Achieving Hiding and Smart Anti-Jamming Communication: A Parallel DRL Approach against Moving Reactive Jammer
Yangyang Li, Yuhua Xu, Wen Li, Guoxin Li, Zhibing Feng, Songyi Liu, Jiatao Du, Xinran Li
TL;DR
This work tackles anti-jamming under moving reactive jammers by jointly optimizing frequency agility and spread-spectrum parameters using a parallel DRL framework. By decomposing the action space into two parallel networks (frequency and spreading factor) atop a CNN backbone, the method mitigates the curse of dimensionality and accelerates convergence without relying on $ ext{ε}$-greedy exploration. The design enforces coordinated decisions through interconnected rewards and uses soft-target updates to stabilize learning, achieving about a 90% enhancement in normalized throughput relative to baselines.

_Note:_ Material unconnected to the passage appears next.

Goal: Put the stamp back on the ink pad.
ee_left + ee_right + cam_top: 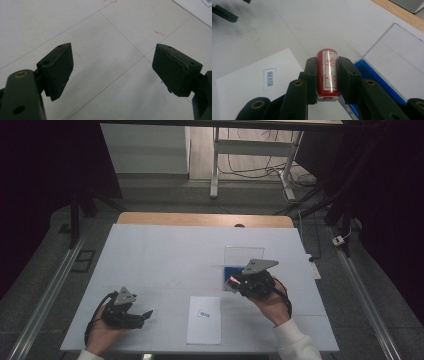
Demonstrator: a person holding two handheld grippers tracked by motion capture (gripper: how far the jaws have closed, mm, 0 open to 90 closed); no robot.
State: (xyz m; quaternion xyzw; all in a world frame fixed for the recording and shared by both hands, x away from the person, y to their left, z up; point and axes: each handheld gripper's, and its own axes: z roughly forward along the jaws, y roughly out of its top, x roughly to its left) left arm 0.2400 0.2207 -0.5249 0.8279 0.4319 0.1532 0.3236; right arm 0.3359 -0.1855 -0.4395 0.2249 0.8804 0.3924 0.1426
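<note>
My right gripper (234, 281) (327, 65) is shut on a red cylindrical stamp (327, 72) that has a white label with red characters. The stamp (232, 280) hangs just off the near left corner of a blue ink pad (230, 271) (372, 75). The pad's clear lid (243, 255) (397, 55) stands open behind it. A white sheet of paper (204, 319) (249, 85) with a small printed box lies nearer the front edge, to the stamp's left. My left gripper (144, 316) (112, 65) rests low over the table at the front left, open with nothing between its jaws.
The white table cover (165, 255) shows faint creases and small red marks (160, 33). A wooden table edge (205, 219) runs along the far side. Beyond it stand desk legs and cables (250, 167) on the floor.
</note>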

The approach demonstrates robustness across channel models and jamming patterns, offering a practical pathway for real-time anti-jamming in adversarial wireless environments.
Abstract
This paper addresses the challenge of anti-jamming in moving reactive jamming scenarios. The moving reactive jammer initiates high-power tracking jamming upon detecting any transmission activity, and when unable to detect a signal, resorts to indiscriminate jamming. This presents dual imperatives: maintaining hiding to avoid the jammer's detection and simultaneously evading indiscriminate jamming. Spread spectrum techniques effectively reduce transmitting power to elude detection but fall short in countering indiscriminate jamming. Conversely, changing communication frequencies can help evade indiscriminate jamming but makes the transmission vulnerable to tracking jamming without spread spectrum techniques to remain hidden. Current methodologies struggle with the complexity of simultaneously optimizing these two requirements due to the expansive joint action spaces and the dynamics of moving reactive jammers. To address these challenges, we propose a parallelized deep reinforcement learning (DRL) strategy. The approach includes a parallelized network architecture designed to decompose the action space. A parallel exploration-exploitation selection mechanism replaces the $\varepsilon $-greedy mechanism, accelerating convergence. Simulations demonstrate a nearly 90\% increase in normalized throughput.